= Subanalytic set =

In mathematics, particularly in the subfield of real analytic geometry, a subanalytic set is a set of points (for example in Euclidean space) defined in a way broader than for semianalytic sets (roughly speaking, those satisfying conditions requiring certain real power series to be positive there). Subanalytic sets still have a reasonable local description in terms of submanifolds.

==Formal definitions==
A subset V of a given Euclidean space E is semianalytic if each point of E has a neighbourhood U in E such that the intersection of V and U lies in the Boolean algebra of sets generated by subsets defined by inequalities f > 0, where f is a real analytic function. There is no Tarski–Seidenberg theorem for semianalytic sets, and projections of semianalytic sets are in general not semianalytic.

A subset V of E is a subanalytic set if for each point there exists a relatively compact semianalytic set X in a Euclidean space F of dimension at least as great as E, and a neighbourhood U in E, such that the intersection of V and U is a linear projection of X into E from F.

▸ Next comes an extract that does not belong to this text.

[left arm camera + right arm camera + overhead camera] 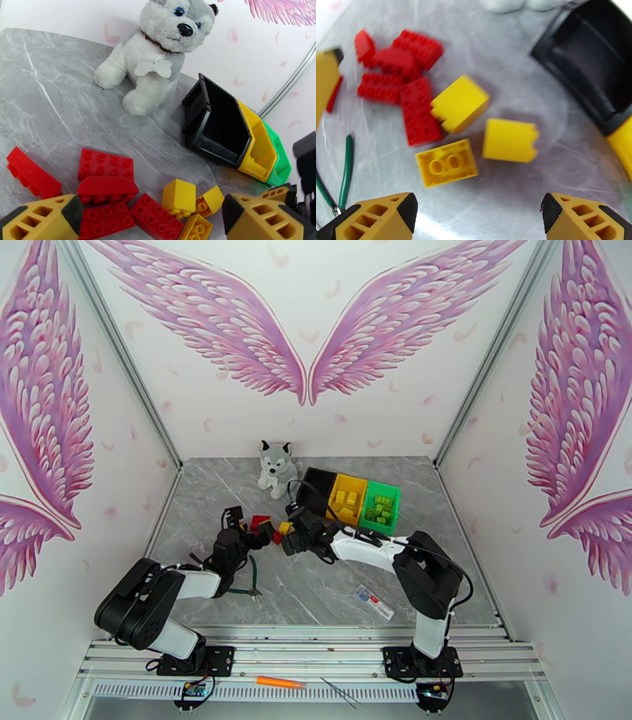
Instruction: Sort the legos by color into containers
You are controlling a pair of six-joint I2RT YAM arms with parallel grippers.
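Glossy studded red bricks [416, 110] cluster on the marbled bench [521, 189]; three yellow bricks [460, 103] just beside them, near the black bin [561, 75]; left claw [152, 213] and right claw [480, 211] both spread wide

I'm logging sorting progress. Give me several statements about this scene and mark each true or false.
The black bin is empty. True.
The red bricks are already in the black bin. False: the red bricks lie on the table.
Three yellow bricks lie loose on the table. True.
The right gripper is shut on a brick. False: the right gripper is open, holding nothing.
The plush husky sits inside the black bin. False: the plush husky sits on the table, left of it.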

In particular all semianalytic sets are subanalytic. On an open dense subset, subanalytic sets are submanifolds and so they have a definite dimension "at most points". Semianalytic sets are contained in a real-analytic subvariety of the same dimension. However, subanalytic sets are not in general contained in any subvariety of the same dimension. On the other hand, there is a theorem, to the effect that a subanalytic set A can be written as a locally finite union of submanifolds.

Subanalytic sets are not closed under projections, however, because a real-analytic subvariety that is not relatively compact can have a projection which is not a locally finite union of submanifolds, and hence is not subanalytic.